MILTON — To answer your first question, no, they don't stink.
People often want to know this when first meeting Daffadil and Daisy, Jim Pokrant and Kim Slater-Horton's skunks, according to the Milton couple.
Kim, an assisted-living-facility nurse from West Virginia, said she had pet skunks when she was young. Two years ago, she said she acquired Daffadil, but her husband wasn't immediately on board.
Jim, a machine operator, said he did not want a skunk in the house but now Daffadil is his favorite.
The skunks have been with Jim and Kim since they were six weeks old, Kim said. Daisy will celebrate her first birthday on March 8 and Daffadil will be 2 years old in August. Kim said her daughter, Keisha Miller, owns Daffadil’s sister, Jasmine.
The skunks came from Panhandle Exotics in Pensacola.
"When I first met them, especially Kim, (the skunks) were something she truly wanted and would care for," Christopher Evans, owner of the store since 2013, said.
Kim said Evans is picky about who he allows to adopt one of his exotic animals.
"If you’re buying a potential new member for your home … because they look cute, why do you need the animal?" Evans said. "There are a lot of things about them that are not cute, like picking up after them, feeding them. There’s a lot involved. They’re not always going to be cute."
One of those less-adorable items in skunk ownership is the required licensing. In Florida, owners must have two permits to both possess skunks and take them out in public, Kim said, which they often do.
On the "Daffadil Purdy Skunk Horton" Facebook page, visitors can see pictures of the skunks out to dinner and on the town. Most recently, Daffadil and Daisy watched the Milton Mardi Gras parade. They also regularly visit Pensacola’s Gallery Night and accompany Jim and Kim to any restaurants that are pet friendly.
Another question the couple often answers is about the skunks’ diet. Their main food source is a grain-free cat food.
"But they love eggs, veggies, turkey (cooked) in coconut oil. They eat yogurt, most foods," Jim said, "Daffadil likes ice cream."
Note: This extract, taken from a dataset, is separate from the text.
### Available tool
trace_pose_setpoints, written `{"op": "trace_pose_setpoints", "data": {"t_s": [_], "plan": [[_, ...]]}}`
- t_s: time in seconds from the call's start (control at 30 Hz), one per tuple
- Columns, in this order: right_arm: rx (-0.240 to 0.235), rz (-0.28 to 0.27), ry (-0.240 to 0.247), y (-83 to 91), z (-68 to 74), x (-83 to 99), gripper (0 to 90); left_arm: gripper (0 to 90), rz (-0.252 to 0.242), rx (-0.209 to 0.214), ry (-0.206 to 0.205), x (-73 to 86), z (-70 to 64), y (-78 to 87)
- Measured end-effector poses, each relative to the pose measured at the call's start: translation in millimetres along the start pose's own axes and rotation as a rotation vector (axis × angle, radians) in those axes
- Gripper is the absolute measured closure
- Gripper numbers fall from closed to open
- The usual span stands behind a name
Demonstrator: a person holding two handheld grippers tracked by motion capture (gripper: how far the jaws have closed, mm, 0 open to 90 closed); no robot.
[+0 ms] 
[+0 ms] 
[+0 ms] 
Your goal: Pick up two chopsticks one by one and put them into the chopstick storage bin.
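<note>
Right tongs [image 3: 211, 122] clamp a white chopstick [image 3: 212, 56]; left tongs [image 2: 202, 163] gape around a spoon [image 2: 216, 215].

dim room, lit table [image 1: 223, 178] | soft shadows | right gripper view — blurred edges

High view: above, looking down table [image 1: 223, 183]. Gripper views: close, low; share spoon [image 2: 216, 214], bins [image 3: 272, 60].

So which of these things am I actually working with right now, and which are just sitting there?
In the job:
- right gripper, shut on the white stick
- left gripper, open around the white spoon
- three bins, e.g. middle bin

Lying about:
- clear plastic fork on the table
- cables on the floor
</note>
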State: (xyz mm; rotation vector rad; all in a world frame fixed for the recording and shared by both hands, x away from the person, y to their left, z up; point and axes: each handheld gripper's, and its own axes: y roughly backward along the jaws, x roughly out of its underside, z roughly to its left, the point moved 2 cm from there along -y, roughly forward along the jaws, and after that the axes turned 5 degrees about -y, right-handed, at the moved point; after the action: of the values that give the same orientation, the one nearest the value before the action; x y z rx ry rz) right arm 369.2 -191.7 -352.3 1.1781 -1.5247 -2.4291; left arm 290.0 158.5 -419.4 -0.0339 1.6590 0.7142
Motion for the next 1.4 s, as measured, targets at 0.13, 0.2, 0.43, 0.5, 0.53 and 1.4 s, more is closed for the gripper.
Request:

Other than the necessary de-scenting procedure at birth, Kim said owning a skunk is much like having a cat or dog. When they’re unhappy, like a cat hissing, they make a quieter "huffing" sound, Kim said, and will jump at a perceived threat with their claws out.
Otherwise, they’re litter-trained, sometimes sleep with the couple at night, chase toys and crawl in tubes, she said.
"They love to be loved on," she said.